In Britain, too, television is manned with men and women who have had first-rate educations. But if—which I doubt—they suffer from selfcontempt because of their choice of profession, certainly it doesn’t show in their public stance. In part, the difference is perhaps explained by the fact that in working for the BBC they work for an important government organization, but I think there is another, deeper source of their self-respect. Not only is there a constant and powerful current of sympathy between the best-educated classes of Britain as demonstrated by the regular appearance on British television of the country’s most gifted and serious artists and scholars — philosophers, theologians, historians, poets, critics, scientists. But television also inherits some of the responsibility of the older privileged class in English society, and along with the responsibility, a commensurate dignity. Curiously enough, in class-structured Britain as opposed to democratic America, television is a force for minimizing the alienation of class from class. It binds together the citizenry instead of separating it into those that give (or sell) and those that receive (or buy). In that most democratic of media, television, the greatest force for aesthetic as well as social good is the BBC’s decent regard for the public it addresses. Because it respects its audience it can respect itself.

PARTICULARLY in its political reporting British television accomplishes something of which American television scarcely has any imagination: the BBC can manage to make events that are taking place on the other side of the globe seem of immediate personal concern to someone seated in front of his set in some small English village. This is not a matter of better coverage than we offer in America; our American reporters probably canvass the territory more thoroughly than their British colleagues do. The difference is a matter of approach and tone.

Perhaps because Britain was once such a farflung empire and is still the center of a far-flung commonwealth, countries which seem remote to an American seem somehow to be directly connected with the life of England. Information about Gibraltar or Aden, the Congo or Malaya is presented not so much in the tone of bringing distant news as in the spirit of “reporting home.” On the surface, this sense of familiarity with the world which is communicated in British foreign newscasts is contradicted by the evidence on English TV of Britain’s persisting insularity. Certainly British television, concerned as it is on a national level with local events which in the United States would be reported only on local stations, is a constant reminder of how tiny a country England actually is. But this seeming contradiction is resolved by the intimacy that runs through all of British TV, the sense it conveys of direct personal connection between station and viewer. Whether a program is dealing with a political problem in Nigeria or with the latest decision in Parliament, it is reported on the air as if it were an immediate family matter.

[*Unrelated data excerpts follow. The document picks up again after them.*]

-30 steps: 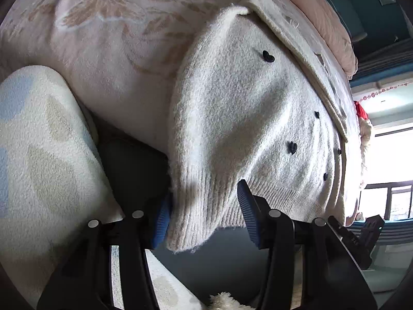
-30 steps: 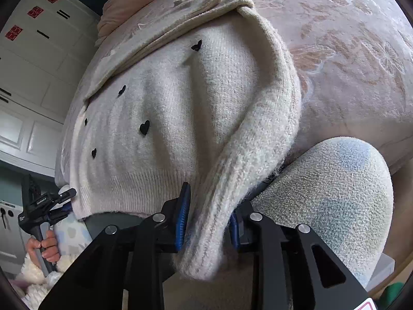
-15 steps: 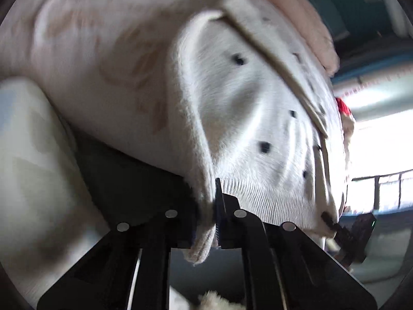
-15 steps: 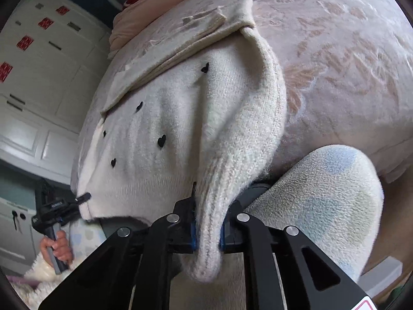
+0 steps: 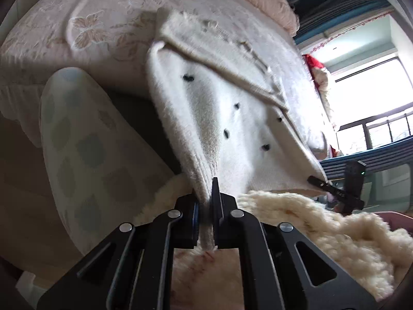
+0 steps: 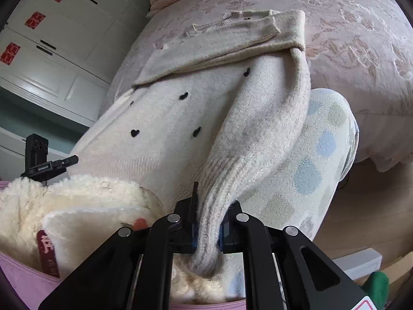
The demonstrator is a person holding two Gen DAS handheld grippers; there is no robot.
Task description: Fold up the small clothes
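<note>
Cream knit cardigan (image 5: 232,134) draped over bed (image 5: 103,25) edge, hem corners clamped in left tool (image 5: 205,222) and right tool (image 6: 207,230). Risks: stretchy knit slipping from pads, uneven lift skewing fold, sleeve bunching.

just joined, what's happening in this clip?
A person is folding a cream knit cardigan with small black hearts that lies on a pink embroidered bedspread. The left gripper and the right gripper each have their jaws shut on a bottom corner of the cardigan's ribbed hem, lifting that end off the bed edge. The top of the cardigan is already folded over.
</note>
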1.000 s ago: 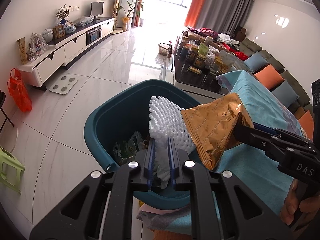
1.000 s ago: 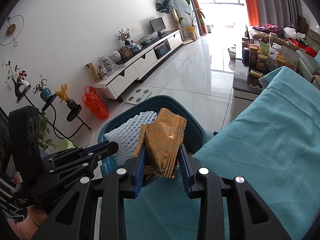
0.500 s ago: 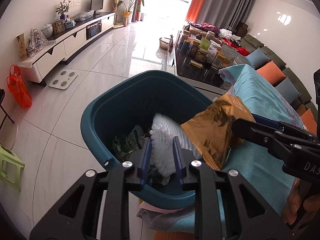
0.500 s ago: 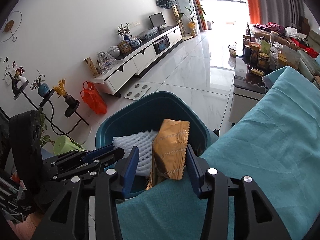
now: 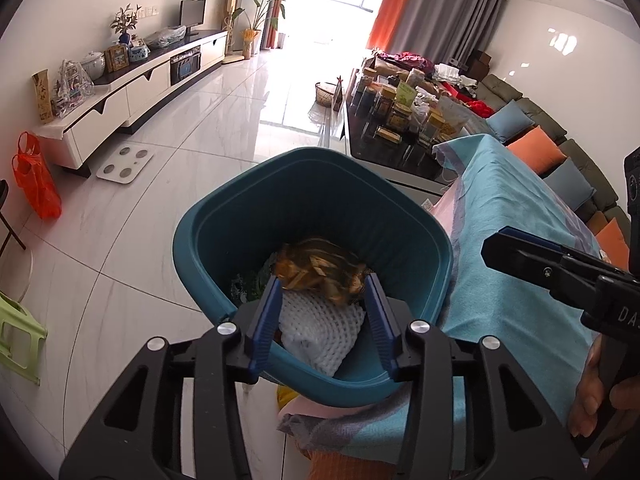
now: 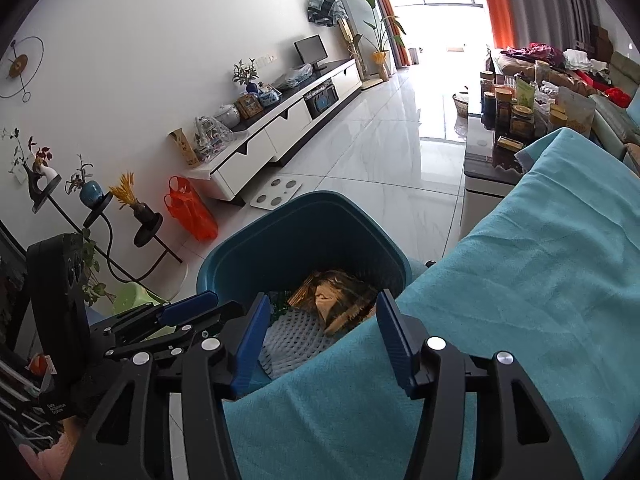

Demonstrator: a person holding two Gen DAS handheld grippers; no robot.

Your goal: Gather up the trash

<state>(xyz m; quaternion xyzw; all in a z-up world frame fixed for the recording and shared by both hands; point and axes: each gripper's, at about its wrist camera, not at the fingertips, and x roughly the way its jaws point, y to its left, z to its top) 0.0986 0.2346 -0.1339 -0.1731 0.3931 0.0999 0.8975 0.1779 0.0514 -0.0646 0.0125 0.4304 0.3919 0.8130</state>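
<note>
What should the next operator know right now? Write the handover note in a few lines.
Left gripper: jaws opening, nothing pressed between them, above the teal bin.
Right gripper: jaws opening too, nothing held, over the edge of the teal cloth beside the bin.
Trash: the white foam net and the gold snack wrapper both lie inside the bin, on other litter.
Done: both pieces are in.
Left: draw both grippers back and look over the cloth for more trash; none shows in these views.
</note>
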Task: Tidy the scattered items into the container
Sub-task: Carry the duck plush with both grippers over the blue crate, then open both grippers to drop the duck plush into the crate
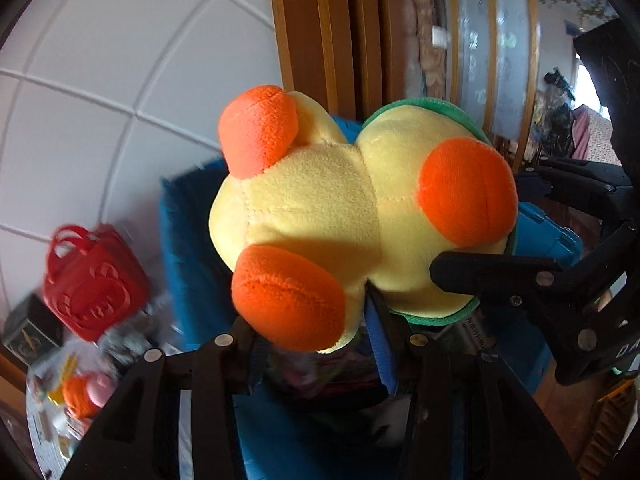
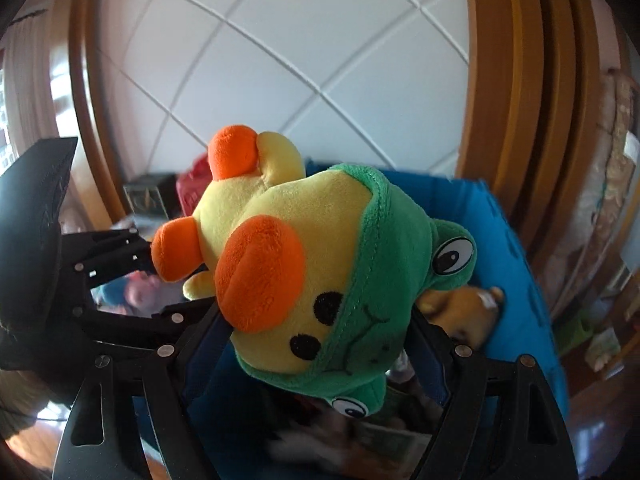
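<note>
A yellow plush duck point(image 1: 320, 208) with orange feet, an orange beak and a green frog hood point(image 2: 392, 264) is held in the air by both grippers above a blue fabric container point(image 2: 516, 264). My left gripper point(image 1: 320, 340) is shut on the duck's lower body. My right gripper point(image 2: 320, 332) is shut on the duck's head; it also shows in the left wrist view point(image 1: 496, 276), gripping from the right. The container point(image 1: 188, 240) holds a brown plush toy point(image 2: 468, 304) and other blurred items.
A red handbag point(image 1: 92, 280) and a dark box point(image 1: 32, 328) stand by the white panelled wall. A round table point(image 1: 52, 408) at lower left carries small toys. A wooden door frame point(image 2: 520, 80) rises behind the container.
</note>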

For the American viewer, in fact, this quality of intimacy is among the chief charms of British TV; the English themselves are not conscious of it. It seems never to occur to them that in American broadcasting, intimacy is an aspect only of vulgarity, its style borrowed from the forced rapport between performer and patron in a nightclub. For instance, on the political front, nothing could be more striking than the contrast between our presidential news conference, useless and sterile as it is formal, and BBC’s stand on the steps of 10 Downing Street, waiting for the Prime Minister to appear so that a microphone can be thrust in his face and he can be plied with awkward questions. Measured by American standards the British procedure may seem undignified, even rude, but actually it is neither. It simply describes the close tie that the English electorate still feels with its government even while it bitterly complains of the chasm which increasingly divides the ordinary citizen from Whitehall.

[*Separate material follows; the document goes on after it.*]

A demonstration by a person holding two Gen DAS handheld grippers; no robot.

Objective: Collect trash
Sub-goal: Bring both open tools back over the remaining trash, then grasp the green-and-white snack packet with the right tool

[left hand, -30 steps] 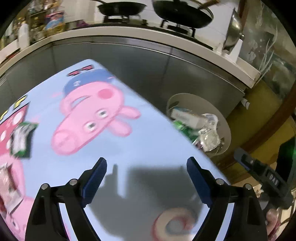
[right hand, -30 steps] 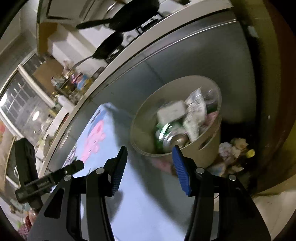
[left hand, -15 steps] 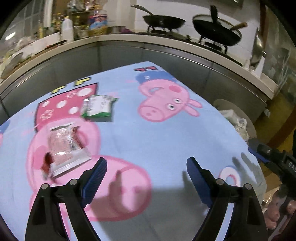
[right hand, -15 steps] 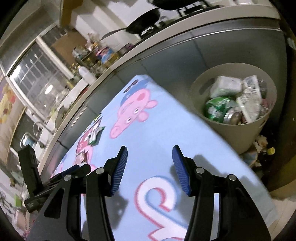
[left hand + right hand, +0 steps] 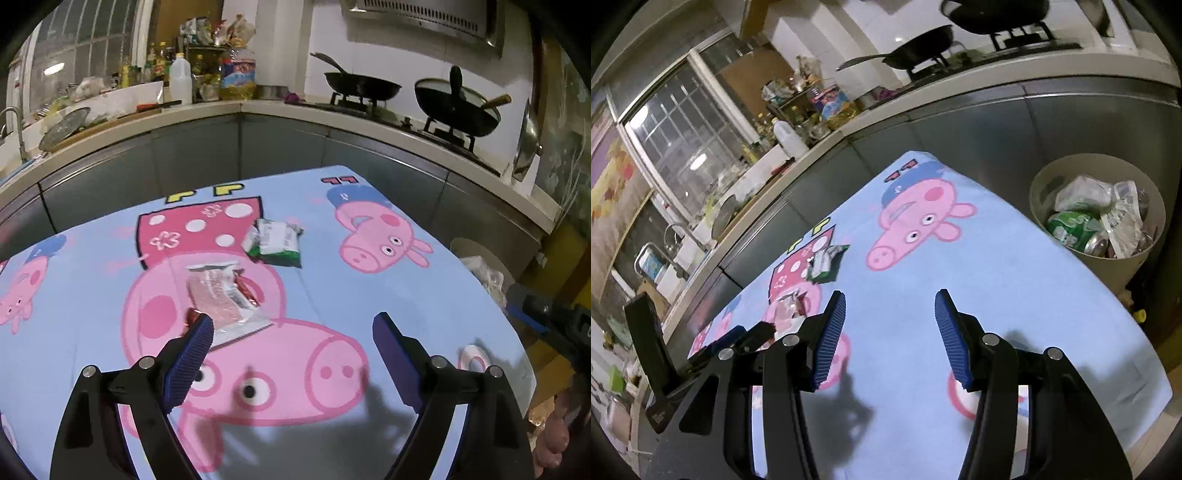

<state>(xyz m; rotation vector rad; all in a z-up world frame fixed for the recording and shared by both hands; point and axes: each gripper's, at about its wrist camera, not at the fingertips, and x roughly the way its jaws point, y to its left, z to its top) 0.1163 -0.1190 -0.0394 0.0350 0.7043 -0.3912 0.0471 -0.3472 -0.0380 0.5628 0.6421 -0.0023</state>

But then, the English and the Americans have very different ideas of what constitutes rudeness, especially in public life. A dramatic demonstration is the different way in which the two countries debate public issues. In England an official concerned in some matter of national interest will be put on the screen and publicly grilled by a BBC interviewer in a manner and degree that would be unthinkable in our country. I still recall, for example, from the early days of my first stay in England, a program about housing conditions in which a local official — I think it was in Birmingham — was being questioned about rot in the foundations or framework of houses sold in his district. (Who in American television takes a domestic matter of this kind seriously?) Two interviewers, not one, were (as I felt it) badgering this man. The information they had accumulated with which to indict him in the public eye and the relentlessness with which they pressed him would have done credit to Perry Mason. But at the end of the session, when an American in similar circumstances would have been steaming with anger, the person at whom this attack had been directed smiled happily at his interrogators and they all thanked each other with the greatest courtesy for the pleasure of the interview.

More recently, in airing a case that has been agitating the British public —it involved what appeared to be the brutal caning of boys in a state corrective school —the BBC gathered together on the screen not merely the headmaster of the school and the teacher who had brought his disciplinary fervor to public notice but also the chairman of the school’s board of governors and the head of the association of headmasters of schools in the same category. Here, that is, the interviewer had to pick his way among a whole group of people whose careers might hang on the public assessment of their probity.

In this program what was most striking to the American viewer was the interviewer’s obvious partisanship, his refusal to take that much-honored American role of “objectivity.” The BBC interviewer, far from thinking of himself as the moderator in a well-mannered debate, made it entirely plain that he believed the headmaster guilty of inflicting severe corporal punishment. While he saw it as his job to give the defendants their full say, he was determined to spare them no iota of the public censure he thought they deserved. I know no one on American television who could have conducted himself with such severe justness, nor can I conceive of an American station undertaking this kind of investigation as part of its public duty.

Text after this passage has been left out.